Cuando mi alma volvió afuera
a las cosas que fuera de ella son veras,
reconocí mis no falsos errores.

Mi conductor, que me veía
como quien del sueño se desliga,
dijo: ¿Qué tienes que no puedes tenerte,

mas has marchado más de media legua
con los ojos bajos y vacilantes pasos,
como a quien el sueño o el vino pliega?

¡Oh dulce padre mío, si me escuchas,
te diré, yo dije, lo que me apareció
cuando las piernas me ligaron!

Y él: Si tuvieras cien máscaras
sobre el rostro, no se me ocultarían
tus pensamientos, por pequeños que fueran.
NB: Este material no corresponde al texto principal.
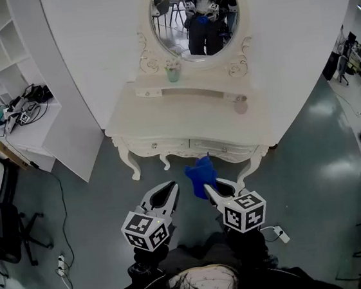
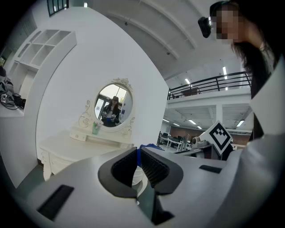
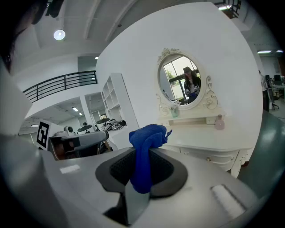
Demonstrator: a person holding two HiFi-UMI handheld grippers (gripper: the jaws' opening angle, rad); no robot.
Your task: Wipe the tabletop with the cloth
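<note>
Starting leftmost, the left gripper (image 2: 139,165) is noted with jaws together, empty; the right gripper (image 3: 142,171) is clamped on the blue cloth (image 3: 146,136), short of the front edge of the desk (image 1: 184,117). The cloth is judged light and limp, best pinched at a bunched fold.

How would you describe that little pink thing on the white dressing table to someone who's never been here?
Find the white dressing table with the oval mirror. By the right end of its raised shelf stands a small bottle. It is pinkish, unlike the green cup, which stands left of centre under the mirror.
</note>
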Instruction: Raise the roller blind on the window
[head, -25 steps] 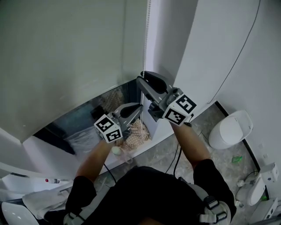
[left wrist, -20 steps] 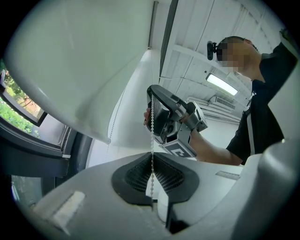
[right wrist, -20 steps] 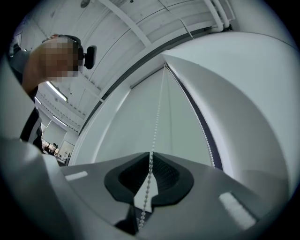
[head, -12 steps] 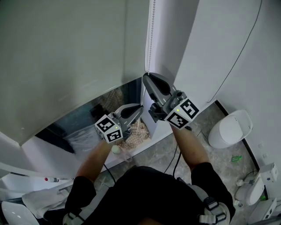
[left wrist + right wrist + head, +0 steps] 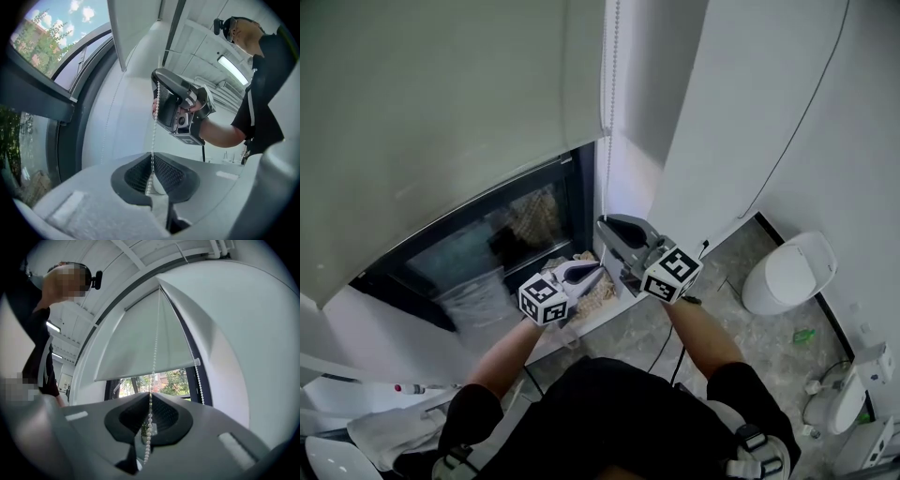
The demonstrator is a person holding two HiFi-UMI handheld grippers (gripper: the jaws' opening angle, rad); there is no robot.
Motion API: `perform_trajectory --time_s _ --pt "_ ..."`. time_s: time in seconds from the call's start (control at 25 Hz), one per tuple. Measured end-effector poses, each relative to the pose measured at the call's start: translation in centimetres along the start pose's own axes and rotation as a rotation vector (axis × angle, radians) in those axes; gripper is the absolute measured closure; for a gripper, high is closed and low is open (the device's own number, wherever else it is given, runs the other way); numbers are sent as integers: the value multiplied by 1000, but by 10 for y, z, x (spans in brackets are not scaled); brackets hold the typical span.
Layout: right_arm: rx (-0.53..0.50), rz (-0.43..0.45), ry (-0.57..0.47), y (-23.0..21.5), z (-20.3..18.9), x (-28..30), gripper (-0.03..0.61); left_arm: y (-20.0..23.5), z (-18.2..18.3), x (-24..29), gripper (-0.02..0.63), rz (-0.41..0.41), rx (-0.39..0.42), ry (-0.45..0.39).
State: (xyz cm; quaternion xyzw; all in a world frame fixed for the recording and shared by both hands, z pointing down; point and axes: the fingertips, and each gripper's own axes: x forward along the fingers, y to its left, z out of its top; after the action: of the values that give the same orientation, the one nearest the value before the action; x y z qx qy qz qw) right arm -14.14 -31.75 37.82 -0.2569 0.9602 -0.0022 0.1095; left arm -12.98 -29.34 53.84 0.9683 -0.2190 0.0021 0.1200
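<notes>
The pale roller blind [image 5: 441, 112] hangs over the dark window [image 5: 487, 248], and its lower edge shows in the right gripper view as the blind [image 5: 140, 348]. Its white bead chain [image 5: 610, 84] drops beside the wall corner. My right gripper [image 5: 602, 225] has just been closing and is shut on the chain [image 5: 150, 418], which runs between its jaws. Just below and to the left, my left gripper [image 5: 596, 271] is shut on the same chain [image 5: 152, 159]. The left gripper view shows the right gripper [image 5: 180, 110] above it on the strand. A second strand [image 5: 197, 376] hangs free.
A white wall column [image 5: 675, 122] stands right of the chain. The window sill [image 5: 581, 314] below the grippers holds a straw-coloured heap [image 5: 598, 289]. A white rounded bin [image 5: 789, 274] sits on the floor at right. A thin cable [image 5: 806, 112] runs down the right wall.
Both grippers have come down together along the chain. The blind's lower edge has risen and more of the window is uncovered.
</notes>
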Motion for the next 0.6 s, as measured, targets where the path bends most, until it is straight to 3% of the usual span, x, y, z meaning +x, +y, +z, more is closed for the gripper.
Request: perform_trajectory --time_s 0.16,0.28,0.44,0.6 --pt "-2 -4 -6 -1 1 0 560 -4 15 -8 474 -44 13 -19" --pt "15 -10 -16 -3 1 -2 560 5 48 -26 463 -36 19 -102" --pt "27 -16 -35 -1 2 -7 560 7 134 -46 463 -52 91 -239" --pt "51 -12 -62 6 2 -9 560 -14 204 -46 463 -172 151 -304"
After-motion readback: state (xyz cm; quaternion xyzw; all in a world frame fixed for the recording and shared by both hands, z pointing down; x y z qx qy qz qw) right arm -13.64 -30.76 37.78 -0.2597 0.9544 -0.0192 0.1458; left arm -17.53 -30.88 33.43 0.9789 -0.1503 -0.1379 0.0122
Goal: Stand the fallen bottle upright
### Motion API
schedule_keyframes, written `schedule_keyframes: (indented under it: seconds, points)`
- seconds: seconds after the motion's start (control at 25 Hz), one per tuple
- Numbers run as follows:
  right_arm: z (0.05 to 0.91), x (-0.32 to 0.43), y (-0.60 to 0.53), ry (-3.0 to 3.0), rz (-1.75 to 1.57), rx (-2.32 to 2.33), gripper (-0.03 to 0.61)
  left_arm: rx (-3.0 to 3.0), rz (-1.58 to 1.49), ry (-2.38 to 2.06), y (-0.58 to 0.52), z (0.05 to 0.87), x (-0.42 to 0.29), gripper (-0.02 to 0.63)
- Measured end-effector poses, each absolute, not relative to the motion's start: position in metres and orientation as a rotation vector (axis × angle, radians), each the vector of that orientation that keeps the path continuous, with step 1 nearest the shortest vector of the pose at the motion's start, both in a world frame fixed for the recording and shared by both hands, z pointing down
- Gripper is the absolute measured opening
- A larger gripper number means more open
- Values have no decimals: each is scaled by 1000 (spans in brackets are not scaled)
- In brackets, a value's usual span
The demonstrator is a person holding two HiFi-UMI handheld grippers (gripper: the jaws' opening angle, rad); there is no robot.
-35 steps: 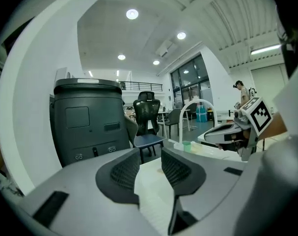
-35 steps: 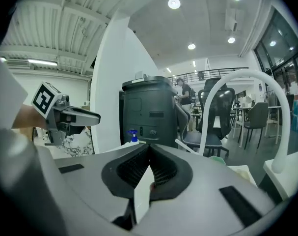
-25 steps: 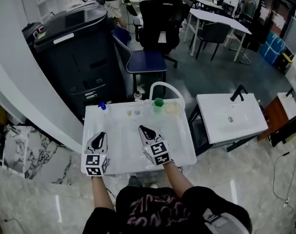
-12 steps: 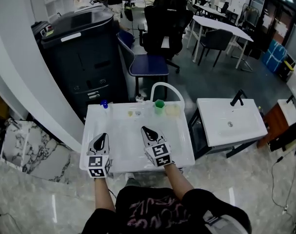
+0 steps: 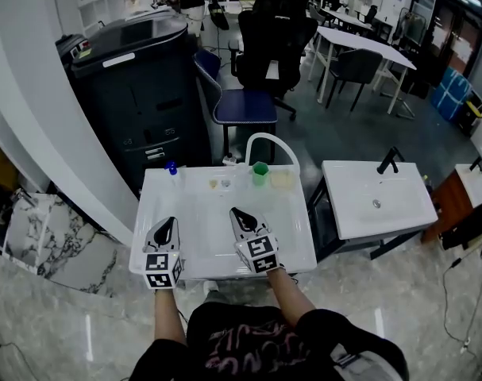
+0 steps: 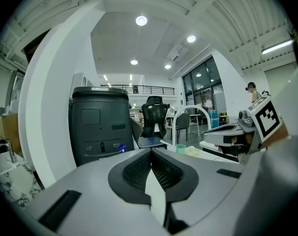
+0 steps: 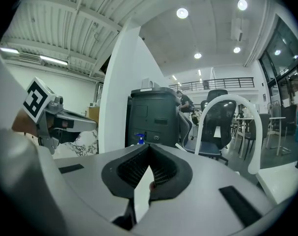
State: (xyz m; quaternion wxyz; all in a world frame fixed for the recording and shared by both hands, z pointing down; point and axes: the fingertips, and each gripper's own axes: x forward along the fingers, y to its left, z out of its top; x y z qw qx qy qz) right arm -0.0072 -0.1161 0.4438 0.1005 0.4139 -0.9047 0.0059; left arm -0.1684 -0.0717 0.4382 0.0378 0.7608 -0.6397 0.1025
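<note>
A small blue-capped bottle (image 5: 171,168) sits at the far left corner of the white table (image 5: 209,213); it is too small to tell whether it stands or lies. It shows as a blue speck (image 7: 140,139) in the right gripper view. My left gripper (image 5: 168,222) hovers over the near left of the table, jaws shut with nothing between them (image 6: 151,150). Over the near middle, my right gripper (image 5: 235,212) points toward the far edge, its pads meeting at the tips with nothing held (image 7: 149,145). Both are well short of the bottle.
Along the far edge stand a green cup (image 5: 260,171), a pale yellow item (image 5: 280,178) and a small clear bottle (image 5: 227,162). A white curved handle (image 5: 268,141) rises behind them. A black printer (image 5: 133,86) and chairs stand beyond; a white sink unit (image 5: 375,201) is to the right.
Both grippers stay over the near half of the table, shifted only slightly. The head view has drifted a little. Nothing on the table has moved.
</note>
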Motion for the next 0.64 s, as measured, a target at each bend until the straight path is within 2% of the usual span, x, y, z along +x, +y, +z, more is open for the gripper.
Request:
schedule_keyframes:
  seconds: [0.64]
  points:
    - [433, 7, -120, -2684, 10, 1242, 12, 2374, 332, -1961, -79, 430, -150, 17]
Lo que viste fue para que no te recuses
a abrir el corazón a las aguas de la paz
que de la eterna fuente se difunden.

No te pregunté: ¿Qué tienes? como hace
el que mira sólo con el ojo que no ve,
cuando desanimado el cuerpo yace;

mas pregunté para darte fuerza en los pies;
de este modo hay que excitar a los pigros, lentos
a usar su vigilia cuando a ella retornan.

Seguíamos en el ocaso, atentos
hasta donde los ojos podían alargarse
contra los lucientes rayos de la tarde.

Y he aquí que poco a poco un humo vino
hacia nosotros como la noche oscuro;
ni de él lugar había donde abrigarse.

Y nos privó de la vista y del aire puro.